The problem ▸
Give again, exactly as written, the lines of the records below from the line with "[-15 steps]" to the line with "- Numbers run". Both end lines count; pictures do not.

(Dataset records)
++++
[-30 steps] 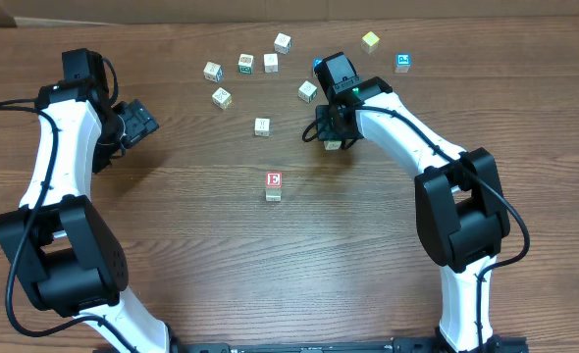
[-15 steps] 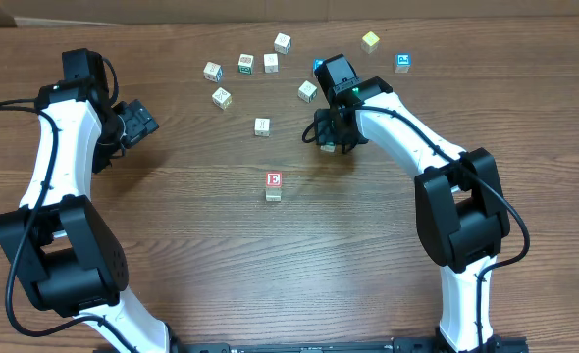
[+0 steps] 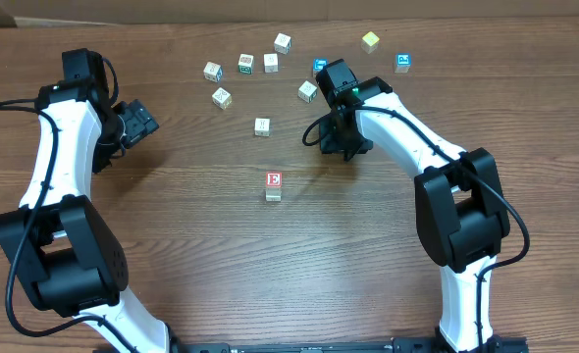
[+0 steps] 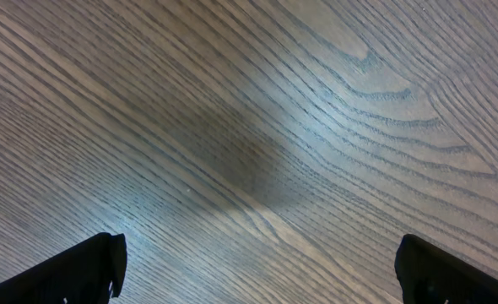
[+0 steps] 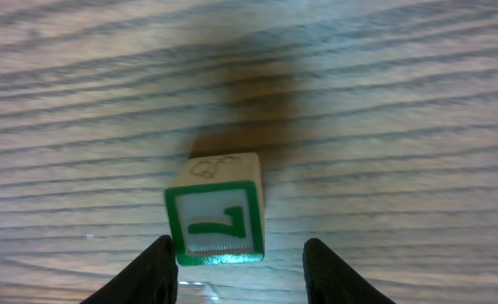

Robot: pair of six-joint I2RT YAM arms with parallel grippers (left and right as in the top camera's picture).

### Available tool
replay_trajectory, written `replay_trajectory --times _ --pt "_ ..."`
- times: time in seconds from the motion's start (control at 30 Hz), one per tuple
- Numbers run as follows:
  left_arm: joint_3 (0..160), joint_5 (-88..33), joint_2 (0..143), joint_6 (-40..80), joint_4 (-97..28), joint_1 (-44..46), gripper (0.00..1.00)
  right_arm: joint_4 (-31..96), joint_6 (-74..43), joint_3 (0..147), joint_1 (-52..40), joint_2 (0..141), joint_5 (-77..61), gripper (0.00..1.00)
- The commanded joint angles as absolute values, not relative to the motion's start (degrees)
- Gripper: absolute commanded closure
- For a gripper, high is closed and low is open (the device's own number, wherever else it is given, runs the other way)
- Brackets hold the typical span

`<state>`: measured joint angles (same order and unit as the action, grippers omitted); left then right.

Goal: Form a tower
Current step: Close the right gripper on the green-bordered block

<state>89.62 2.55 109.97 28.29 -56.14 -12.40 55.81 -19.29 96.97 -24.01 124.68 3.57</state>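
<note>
The tower (image 3: 274, 184) is a short stack of two pale cubes mid-table, a red letter E on its top face. Up and to its right, my right gripper (image 3: 331, 138) points down at the table. In the right wrist view a pale cube with a green-framed letter face (image 5: 218, 213) rests on the wood between the fingers of my right gripper (image 5: 245, 256). The left finger (image 5: 154, 272) is at the cube's edge and the right finger (image 5: 333, 272) stands apart from it. My left gripper (image 3: 137, 123) hangs open over bare wood at the far left, shown again as the left gripper (image 4: 257, 270).
Several loose cubes lie along the back: a pale cluster (image 3: 245, 64), a single cube (image 3: 261, 126), one (image 3: 307, 91) beside the right wrist, a yellow-topped one (image 3: 370, 40) and a blue-framed one (image 3: 402, 62).
My right gripper has come over the green-framed cube, which now lies hidden beneath it in the overhead view. The left arm has not moved.
</note>
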Motion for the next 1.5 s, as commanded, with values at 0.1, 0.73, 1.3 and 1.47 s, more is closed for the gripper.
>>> replay_trajectory --times 0.1,0.73,1.3,1.47 --pt "90.11 2.5 110.26 27.66 -56.12 -12.25 0.0 55.33 -20.6 96.71 -23.99 124.31 6.94 0.53" --pt "90.11 2.5 110.26 27.66 -56.12 -12.25 0.0 52.82 -20.8 96.68 -24.05 124.31 4.89 0.51" --pt "90.11 2.5 110.26 27.64 -56.12 -12.25 0.01 52.77 -21.3 96.68 -24.05 124.31 4.82 0.51" --pt "90.11 2.5 110.26 27.64 -56.12 -12.25 0.0 51.9 -21.26 96.31 -24.05 124.42 4.75 0.51"
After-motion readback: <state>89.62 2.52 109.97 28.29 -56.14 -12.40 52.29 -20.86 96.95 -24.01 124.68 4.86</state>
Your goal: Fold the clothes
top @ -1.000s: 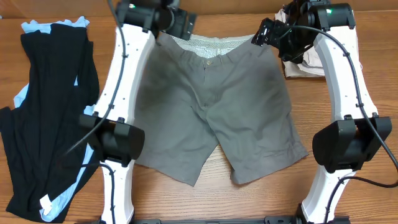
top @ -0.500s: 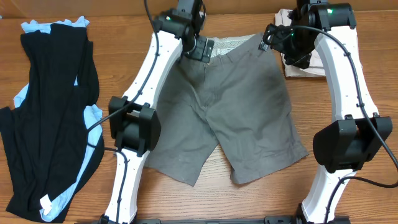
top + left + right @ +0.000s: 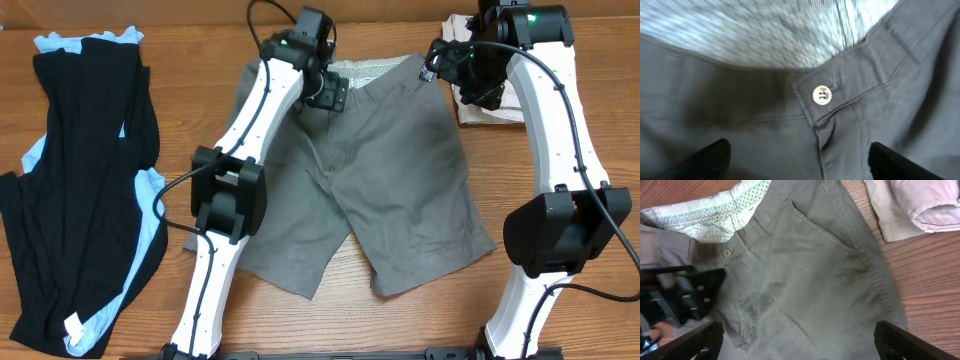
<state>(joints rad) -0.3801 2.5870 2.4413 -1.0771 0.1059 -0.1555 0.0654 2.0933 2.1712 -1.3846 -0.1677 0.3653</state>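
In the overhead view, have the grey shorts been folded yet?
No, the grey shorts lie spread flat on the table, with both legs apart and no part doubled over.

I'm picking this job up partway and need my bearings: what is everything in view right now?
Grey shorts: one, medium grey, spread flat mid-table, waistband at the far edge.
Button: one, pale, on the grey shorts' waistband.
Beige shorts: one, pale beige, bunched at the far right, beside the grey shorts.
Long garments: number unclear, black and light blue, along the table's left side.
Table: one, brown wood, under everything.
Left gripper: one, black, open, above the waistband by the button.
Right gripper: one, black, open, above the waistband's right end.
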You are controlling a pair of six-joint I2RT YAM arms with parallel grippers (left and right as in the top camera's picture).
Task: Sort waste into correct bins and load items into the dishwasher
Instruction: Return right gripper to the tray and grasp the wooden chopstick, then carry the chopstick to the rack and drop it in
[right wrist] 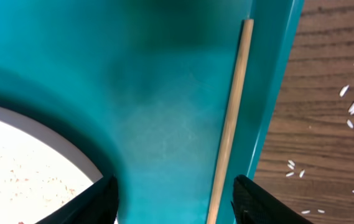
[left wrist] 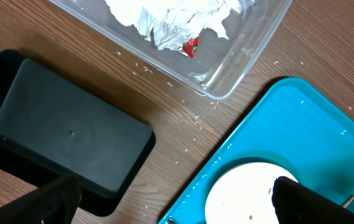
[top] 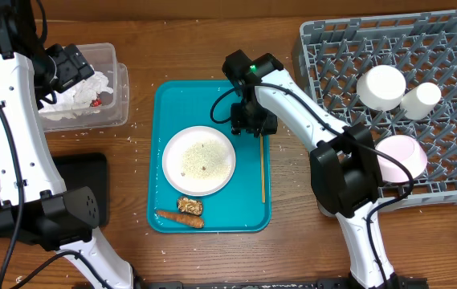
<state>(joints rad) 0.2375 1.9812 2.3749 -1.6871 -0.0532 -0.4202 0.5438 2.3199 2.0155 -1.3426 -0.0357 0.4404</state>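
Observation:
The white plate (top: 199,160) with rice grains on it lies in the teal tray (top: 172,104). Near the tray's front edge are an orange carrot piece (top: 178,217) and a brown chunk (top: 189,205). The clear tub (top: 120,88) holds crumpled tissue (left wrist: 164,22) and a red wrapper (left wrist: 191,45). The black tray (top: 79,172) stands in front of it. My left gripper (top: 75,68) hangs open above the tub with nothing between its fingers (left wrist: 52,199). My right gripper (right wrist: 177,202) is open low over the teal tray, with a wooden stick (right wrist: 232,112) between its jaws, close to the right finger.
The grey dish rack (top: 453,48) at the right holds a white bowl (top: 381,87), a small cup (top: 421,99) and a pale pink bowl (top: 401,156). Loose rice grains (right wrist: 351,109) dot the wooden table beside the teal tray and around the tub.

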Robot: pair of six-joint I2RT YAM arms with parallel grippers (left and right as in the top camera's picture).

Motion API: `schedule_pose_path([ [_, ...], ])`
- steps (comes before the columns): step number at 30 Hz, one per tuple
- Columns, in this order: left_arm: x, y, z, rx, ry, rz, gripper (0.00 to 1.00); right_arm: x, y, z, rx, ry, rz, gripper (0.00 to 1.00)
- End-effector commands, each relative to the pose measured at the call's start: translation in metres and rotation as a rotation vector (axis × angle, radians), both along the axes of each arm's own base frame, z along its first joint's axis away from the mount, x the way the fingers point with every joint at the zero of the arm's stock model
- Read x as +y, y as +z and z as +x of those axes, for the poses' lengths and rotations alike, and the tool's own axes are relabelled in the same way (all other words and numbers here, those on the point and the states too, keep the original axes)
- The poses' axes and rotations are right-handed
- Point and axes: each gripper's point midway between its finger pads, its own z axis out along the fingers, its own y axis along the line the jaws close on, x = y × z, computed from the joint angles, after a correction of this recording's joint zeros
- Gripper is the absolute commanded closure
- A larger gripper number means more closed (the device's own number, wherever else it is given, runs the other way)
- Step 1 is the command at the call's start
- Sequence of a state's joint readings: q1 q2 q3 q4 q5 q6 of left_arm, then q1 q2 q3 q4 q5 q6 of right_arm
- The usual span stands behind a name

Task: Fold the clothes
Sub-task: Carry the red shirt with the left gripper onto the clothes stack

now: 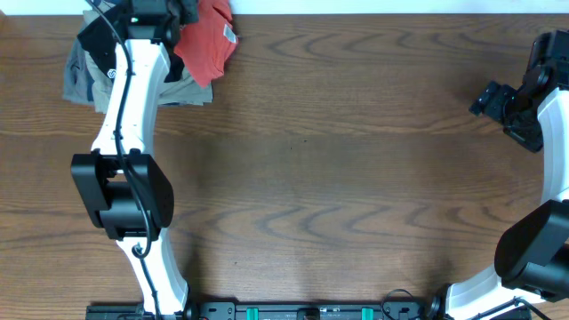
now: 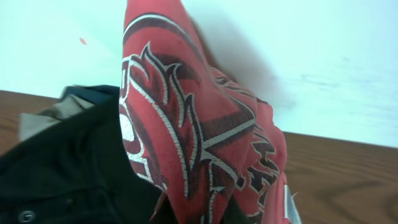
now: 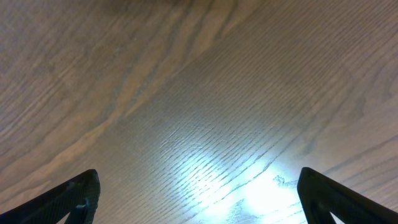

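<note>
The red-orange T-shirt (image 1: 211,40) hangs bunched at the table's far left corner, next to the garment pile. In the left wrist view the shirt (image 2: 186,124) fills the middle, its white and dark-red emblem showing and its white neck tag low on the right. My left gripper (image 1: 182,16) is shut on the shirt, the cloth pinched between its fingers (image 2: 202,214). My right gripper (image 1: 492,98) is open and empty above bare wood at the far right; in the right wrist view its fingers (image 3: 199,202) stand wide apart over the table.
A black folded garment (image 2: 68,168) lies beside the red shirt, on top of a khaki-grey folded garment (image 1: 82,78), both at the far left corner under my left arm. A white wall runs along the table's far edge.
</note>
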State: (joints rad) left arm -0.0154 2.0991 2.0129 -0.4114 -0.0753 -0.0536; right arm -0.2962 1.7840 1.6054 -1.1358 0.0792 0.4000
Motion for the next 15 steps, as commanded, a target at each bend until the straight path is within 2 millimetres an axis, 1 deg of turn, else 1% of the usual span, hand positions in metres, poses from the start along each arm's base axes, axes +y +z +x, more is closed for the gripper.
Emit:
schedule_pose_path([
  [1,0.024,0.047,-0.003,-0.105,0.076,0.015,0.94,0.001,0.003,0.002,-0.006,0.018,-0.012,0.01],
  [4,0.036,0.048,-0.004,-0.108,0.106,0.024,0.94,0.001,0.003,0.002,-0.006,0.018,-0.012,0.01],
  [9,0.052,0.040,-0.009,-0.073,0.132,0.026,0.94,0.001,0.003,0.002,-0.006,0.018,-0.012,0.01],
  [15,0.077,0.040,-0.012,-0.072,0.174,0.028,0.94,0.001,0.003,0.002,-0.006,0.018,-0.012,0.01],
])
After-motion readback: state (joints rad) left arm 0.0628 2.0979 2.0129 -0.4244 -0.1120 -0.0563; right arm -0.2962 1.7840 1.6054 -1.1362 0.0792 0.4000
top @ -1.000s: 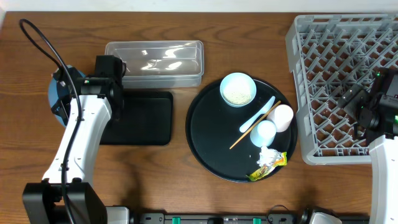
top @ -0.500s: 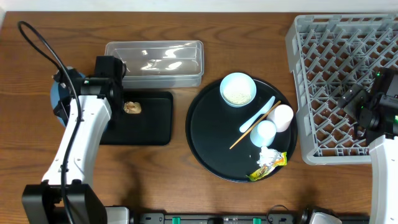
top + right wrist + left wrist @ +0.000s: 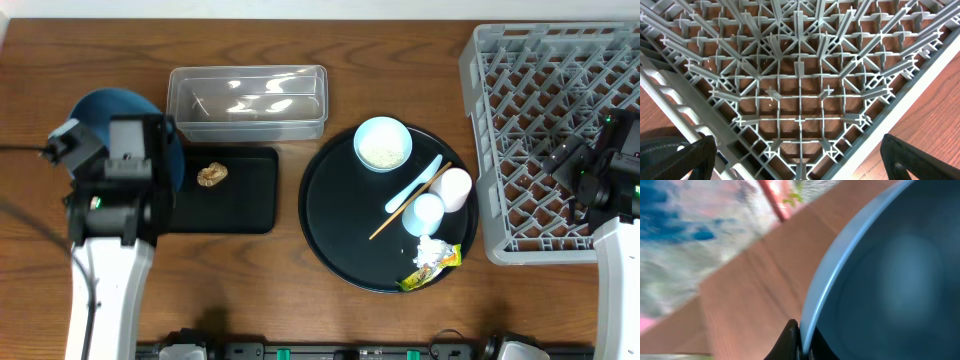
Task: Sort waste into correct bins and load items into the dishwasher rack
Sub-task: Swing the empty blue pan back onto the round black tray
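Observation:
My left gripper (image 3: 801,341) is shut on the rim of the large blue plate (image 3: 880,280), which it holds tilted at the table's left (image 3: 105,108). The brown food lump (image 3: 211,174) lies in the shallow black tray (image 3: 245,205), in front of the clear tub (image 3: 250,100). The round black tray (image 3: 335,225) holds the pale blue bowl with rice (image 3: 383,143), the light blue spoon (image 3: 415,183), the wooden stick (image 3: 405,205), two pale cups (image 3: 453,187) (image 3: 427,212), the white wad (image 3: 430,248) and the yellow-green wrapper (image 3: 432,270). My right gripper (image 3: 797,155) is open and empty over the grey rack (image 3: 545,120).
The rack's peg lattice (image 3: 800,75) fills the right wrist view, with its front rim and bare wood at the lower right. The left arm's body (image 3: 110,260) covers the table's front left. The clear tub looks empty.
The brown lump has appeared in the shallow black tray. My left arm has pulled back toward the front left, with the blue plate now more exposed. The right arm has not moved.

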Controlling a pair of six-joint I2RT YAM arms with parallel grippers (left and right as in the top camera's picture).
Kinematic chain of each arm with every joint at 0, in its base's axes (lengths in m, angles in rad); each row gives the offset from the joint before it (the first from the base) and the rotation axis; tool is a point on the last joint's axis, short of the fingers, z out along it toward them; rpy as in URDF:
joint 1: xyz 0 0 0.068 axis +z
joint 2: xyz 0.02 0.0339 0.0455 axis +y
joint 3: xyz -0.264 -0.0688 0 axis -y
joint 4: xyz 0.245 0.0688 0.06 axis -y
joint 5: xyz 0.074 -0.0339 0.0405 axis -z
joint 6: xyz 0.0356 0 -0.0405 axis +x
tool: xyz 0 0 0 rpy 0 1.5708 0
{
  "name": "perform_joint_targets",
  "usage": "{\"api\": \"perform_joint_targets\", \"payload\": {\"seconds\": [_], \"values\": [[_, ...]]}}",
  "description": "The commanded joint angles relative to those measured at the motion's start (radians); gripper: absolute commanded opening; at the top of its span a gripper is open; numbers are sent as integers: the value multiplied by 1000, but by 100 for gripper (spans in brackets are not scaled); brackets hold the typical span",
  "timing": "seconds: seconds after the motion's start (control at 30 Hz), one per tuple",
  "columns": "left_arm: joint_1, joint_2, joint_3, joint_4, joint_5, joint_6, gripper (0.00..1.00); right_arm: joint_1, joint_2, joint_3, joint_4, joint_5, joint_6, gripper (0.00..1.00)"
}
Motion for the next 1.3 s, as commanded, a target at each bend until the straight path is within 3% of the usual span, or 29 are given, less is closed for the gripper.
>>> {"api": "perform_joint_targets", "payload": {"seconds": [0.0,0.23,0.37,0.77,0.9,1.1,1.27], "values": [[3,-76,7,16,220,-52,6,-6,0,17,-2,3,-7,99],[0,-130,6,56,804,-60,6,-6,0,17,-2,3,-7,99],[-52,-99,1,38,1005,-38,6,-6,0,17,-2,3,-7,99],[-324,91,1,-48,1014,-43,6,-6,0,17,-2,3,-7,99],[-402,180,1,-47,955,-50,6,-6,0,16,-2,3,-7,99],[-428,283,1,-42,824,-80,6,-6,0,17,-2,3,-7,99],[-442,370,1,-42,835,-84,6,-6,0,16,-2,3,-7,99]]}}
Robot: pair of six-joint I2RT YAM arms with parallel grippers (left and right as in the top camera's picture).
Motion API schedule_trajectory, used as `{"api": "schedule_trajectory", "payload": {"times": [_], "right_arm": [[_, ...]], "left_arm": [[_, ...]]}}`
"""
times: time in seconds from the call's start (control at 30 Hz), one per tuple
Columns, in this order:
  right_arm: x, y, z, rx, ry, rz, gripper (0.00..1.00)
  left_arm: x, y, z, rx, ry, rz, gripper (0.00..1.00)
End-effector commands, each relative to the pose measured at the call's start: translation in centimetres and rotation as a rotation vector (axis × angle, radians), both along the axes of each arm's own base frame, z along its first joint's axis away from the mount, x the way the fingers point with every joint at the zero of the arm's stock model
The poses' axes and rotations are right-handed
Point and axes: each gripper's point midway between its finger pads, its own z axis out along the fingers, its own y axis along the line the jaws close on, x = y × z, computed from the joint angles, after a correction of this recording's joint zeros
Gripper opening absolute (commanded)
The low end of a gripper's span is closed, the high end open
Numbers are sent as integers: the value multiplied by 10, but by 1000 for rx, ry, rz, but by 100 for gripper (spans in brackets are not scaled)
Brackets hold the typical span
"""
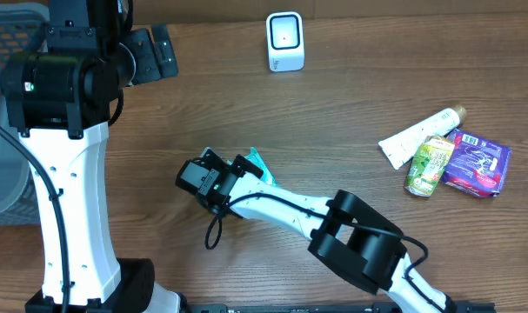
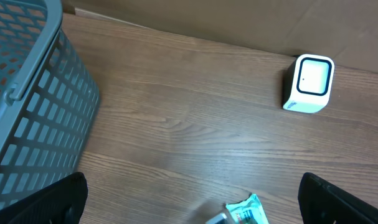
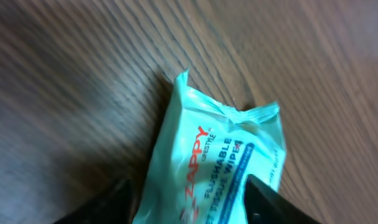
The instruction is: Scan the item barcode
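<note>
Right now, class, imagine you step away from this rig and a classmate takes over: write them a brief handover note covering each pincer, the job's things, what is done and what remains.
Left pincer: open, empty, beside the grey basket.
Right pincer: over the teal wipes pack, one finger on each side; it is unclear whether it grips yet.
The pack lies flat mid-table. The white scanner stands at the far edge, well apart from the pack.
Done: right pincer positioned at the pack.
Left: secure the grip, lift, find the barcode (none shows here) and present it to the scanner.
</note>
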Motion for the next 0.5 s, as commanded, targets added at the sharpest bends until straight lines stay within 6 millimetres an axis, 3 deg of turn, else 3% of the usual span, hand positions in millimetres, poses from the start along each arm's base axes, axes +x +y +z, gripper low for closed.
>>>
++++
Answer for the task ▸
[-15 steps] 
[+0 steps] 
[+0 steps] 
[+0 steps] 

Robot: pair of six-joint I2RT YAM arms with parallel grippers (left and right as in the top camera's picture).

### Available tool
replay_trajectory, written `replay_trajectory --times _ --pt "_ ..."`
- times: time in seconds from the motion's start (control at 30 Hz), one per tuple
- Numbers run as follows:

No further output remains for this exercise.